# [Task]
Starting from the line that contains "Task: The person", give back every line through the end of the listing exactly as written and no other line.

# [Material provided]

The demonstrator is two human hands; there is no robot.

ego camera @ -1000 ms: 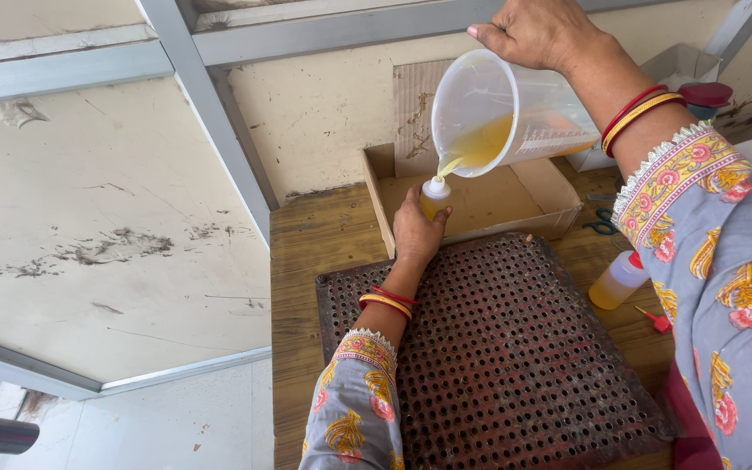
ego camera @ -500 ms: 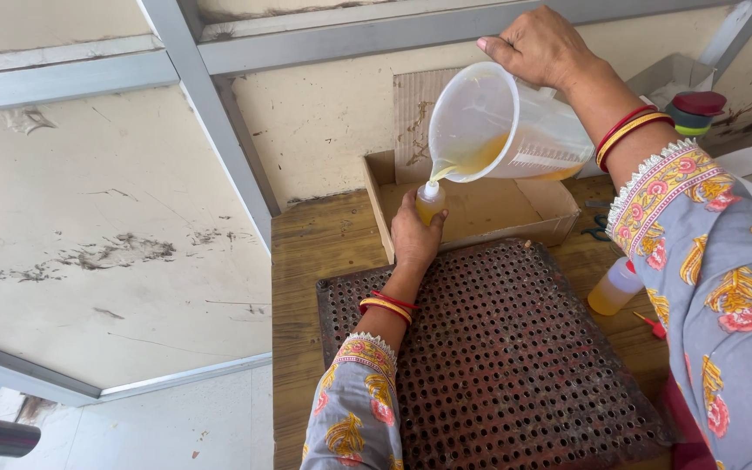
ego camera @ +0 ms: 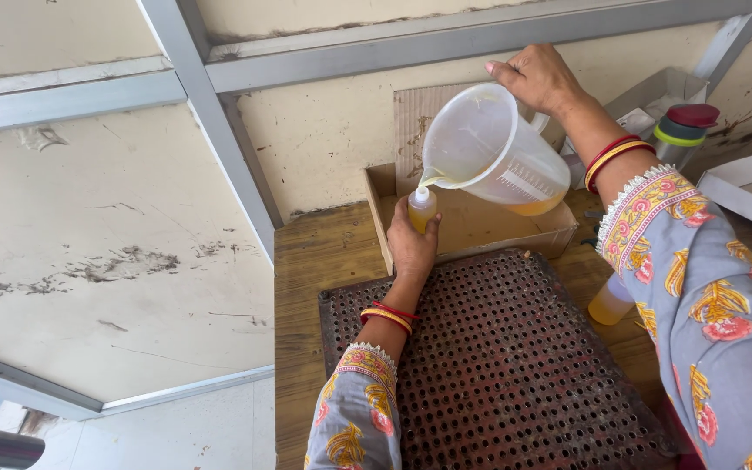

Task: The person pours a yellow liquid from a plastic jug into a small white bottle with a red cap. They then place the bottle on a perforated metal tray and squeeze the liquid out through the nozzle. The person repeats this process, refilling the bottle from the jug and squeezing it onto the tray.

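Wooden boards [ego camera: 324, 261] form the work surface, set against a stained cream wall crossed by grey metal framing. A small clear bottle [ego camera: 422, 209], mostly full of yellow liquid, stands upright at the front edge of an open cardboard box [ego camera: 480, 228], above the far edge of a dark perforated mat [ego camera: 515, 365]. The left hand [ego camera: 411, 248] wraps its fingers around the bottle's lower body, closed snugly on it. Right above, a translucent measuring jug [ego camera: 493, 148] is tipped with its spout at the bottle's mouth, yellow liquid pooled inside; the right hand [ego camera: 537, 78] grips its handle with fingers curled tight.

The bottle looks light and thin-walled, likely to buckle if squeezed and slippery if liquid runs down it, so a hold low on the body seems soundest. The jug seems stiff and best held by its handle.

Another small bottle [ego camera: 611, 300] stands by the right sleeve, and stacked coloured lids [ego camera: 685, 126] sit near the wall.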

# [Reply]
Task: The person pours a yellow liquid from a plastic jug into a small white bottle with a red cap. They then place the bottle on a perforated metal tray and squeeze the liquid out through the nozzle. The person repeats this process, refilling the bottle from the jug and squeezing it onto the tray.

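Wooden boards [ego camera: 324, 261] form the work surface, set against a stained cream wall crossed by grey metal framing. A small clear bottle [ego camera: 422, 209], mostly full of yellow liquid, stands upright at the front edge of an open cardboard box [ego camera: 480, 228], above the far edge of a dark perforated mat [ego camera: 515, 365]. The left hand [ego camera: 411, 248] wraps its fingers around the bottle's lower body, closed snugly on it. Right above, a translucent measuring jug [ego camera: 493, 148] is tipped with its spout at the bottle's mouth, yellow liquid pooled inside; the right hand [ego camera: 537, 78] grips its handle with fingers curled tight.

The bottle looks light and thin-walled, likely to buckle if squeezed and slippery if liquid runs down it, so a hold low on the body seems soundest. The jug seems stiff and best held by its handle.

Another small bottle [ego camera: 611, 300] stands by the right sleeve, and stacked coloured lids [ego camera: 685, 126] sit near the wall.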

That is the complete output.